Изменить стиль страницы

— Дон Андонг, вы, должно быть, встречали молодого священника по имени Грегги Вирай?

— Конечно. Но он не cabron. Он был нашим капелланом в пещере.

— Ну так вот, поскольку он три года ведал этой часовней, жители баррио считают, что он вполне мог обнаружить потайной ход.

— Ну, это чепуха, — сказал Андре. — Если бы он его обнаружил, об этом узнал бы весь мир. Он такой. Как Ненита Куген. Чуть что узнает — и приходит в такое возбуждение, что должен тут же бежать и всем рассказывать.

— Но, — улыбнулся Алекс, — у него могли быть особые причины помалкивать об этом.

— Прекрати, Алекс, — сказал его отец.

— Папа, я просто хотел сказать, что он использовал потайной ход вместо личного туалета.

— Алекс, замолчи!

— Нем как могила, папа.

— Джек, — продолжал старец, — а потайной ход объясняет, каким образом Ненита Куген попала в пещеру?

— Или же как ее туда доставили. Но тогда она и тот, другой, кто бы он ни был, должны были пройти через часовню. А там у гроба все время дежурили.
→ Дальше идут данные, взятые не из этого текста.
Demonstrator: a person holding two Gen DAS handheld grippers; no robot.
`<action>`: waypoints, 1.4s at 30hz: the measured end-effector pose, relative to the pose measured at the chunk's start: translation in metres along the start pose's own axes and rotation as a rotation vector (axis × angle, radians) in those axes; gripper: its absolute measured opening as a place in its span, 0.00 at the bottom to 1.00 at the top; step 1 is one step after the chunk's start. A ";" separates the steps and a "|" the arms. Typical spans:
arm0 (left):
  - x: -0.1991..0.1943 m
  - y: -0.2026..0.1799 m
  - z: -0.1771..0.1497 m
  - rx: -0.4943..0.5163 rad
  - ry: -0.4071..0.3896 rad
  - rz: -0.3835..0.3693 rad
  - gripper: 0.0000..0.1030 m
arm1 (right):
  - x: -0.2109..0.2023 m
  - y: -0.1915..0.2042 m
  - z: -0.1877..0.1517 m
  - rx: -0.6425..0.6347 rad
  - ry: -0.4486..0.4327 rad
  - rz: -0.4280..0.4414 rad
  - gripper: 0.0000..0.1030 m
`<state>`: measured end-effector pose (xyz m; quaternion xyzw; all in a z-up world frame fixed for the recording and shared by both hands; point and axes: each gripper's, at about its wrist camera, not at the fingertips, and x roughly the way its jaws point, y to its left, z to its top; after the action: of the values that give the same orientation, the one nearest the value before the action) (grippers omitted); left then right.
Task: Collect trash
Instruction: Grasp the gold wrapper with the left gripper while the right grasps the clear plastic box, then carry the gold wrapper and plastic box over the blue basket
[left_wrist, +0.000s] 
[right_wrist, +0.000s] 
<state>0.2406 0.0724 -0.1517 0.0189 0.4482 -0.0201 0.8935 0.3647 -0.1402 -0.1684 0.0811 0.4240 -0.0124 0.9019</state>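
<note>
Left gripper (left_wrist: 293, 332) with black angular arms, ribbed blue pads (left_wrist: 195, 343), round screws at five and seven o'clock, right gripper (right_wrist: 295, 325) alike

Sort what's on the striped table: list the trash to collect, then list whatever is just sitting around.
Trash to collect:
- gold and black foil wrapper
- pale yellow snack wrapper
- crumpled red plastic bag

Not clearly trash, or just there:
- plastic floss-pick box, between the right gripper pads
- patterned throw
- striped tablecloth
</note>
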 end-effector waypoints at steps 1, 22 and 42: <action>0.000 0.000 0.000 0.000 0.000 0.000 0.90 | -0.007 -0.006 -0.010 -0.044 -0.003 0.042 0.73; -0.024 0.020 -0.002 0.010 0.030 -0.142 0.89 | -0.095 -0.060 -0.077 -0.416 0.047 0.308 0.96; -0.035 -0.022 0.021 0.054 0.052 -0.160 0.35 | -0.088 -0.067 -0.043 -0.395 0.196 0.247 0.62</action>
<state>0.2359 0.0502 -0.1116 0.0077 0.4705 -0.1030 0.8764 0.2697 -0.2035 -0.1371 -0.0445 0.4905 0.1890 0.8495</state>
— Да, я знаю, — сказал Алекс. — Я был там. Тебе разве не рассказали, Джек? Я ведь уже говорил, что Ненита Куген звонила мне в тот день после обеда и хотела встретиться, но, когда я приехал к ним около восьми, ее не оказалось. Тогда я поехал сюда, но ни папа, ни Чеденг не было дома, только Моника — накормила меня ужином. Потом я вернулся к себе в конгресс и работал над бумагами далеко за полночь. И только по пути домой вспомнил, что не был у гроба этого парня, Роммеля Магсалина, который, кстати, погиб из-за вашей пещеры, папа. Я остановился, купил цветы и отправился в баррио. Туда я прибыл около двух и провел там пару часов.

— Ну, отец, — засмеялся Андре, — тогда ведь и вы могли быть тот самый cabron, который спустил Нениту вниз по тайному ходу!

— Только если бы она была со мной, а вокруг не было никого.

— А в часовне, — спросил Джек, — ты оставался на какое-то время один?

— Один? Так ты серьезно? Там было сборище активистов, они устроили ночные бдения у гроба, и эти мальчишки были везде — в часовне и снаружи.

— Но ведь в то время, около двух, — сказал Джек, — почти все спали?

— Да. Они дежурили по очереди, и, когда я приехал, у гроба сидели только три паренька — спорили о том, где игроки лучше: в «Криспа» или в «Мариваса», хотя тоже, несмотря на баскетбол, клевали носом. Так что я отослал их вздремнуть. Но не успели они уйти, как в часовню с ревом ввалились три здоровенных увальня, пьяные и все в крови. «Да тут, пожалуй, пахнет убийством», — сказал я сам себе. Но, оказалось, они только что зарезали козу для поминок. Спрашивать у меня, кто я, собственно, такой и какого черта там делаю, не стали — тут же грохнулись на колени у гроба и начали выкрикивать такие, знаете, молитвы, что кровь стыла в жилах. Я еще подобного не слыхивал: прямо по «Гамлету» — отмщение и все такое прочее! В конце концов запас их ужасных литаний иссяк, и они, шатаясь, убрались прочь, но только я решил, что мне выпала минута тишины и покоя, как ворвалась толпа подростков: искали гитару, которую у них кто-то одолжил или что-то в этом роде, — и, пока ее не нашли, часовню, можете мне поверить, поистине сотрясал трубный глас, способный мертвого поднять из гроба. Потом явилась какая-то разъяренная мамаша — разыскивала дочку, не вернувшуюся домой, за ней — ревнивый возлюбленный, желавший узнать, не там ли его любовь. Там, знаете ли, все время, пока я сидел, то и дело появлялись новые люди. А ты говоришь — один! Ха! Да передо мной была какая-то многоглавая гидра!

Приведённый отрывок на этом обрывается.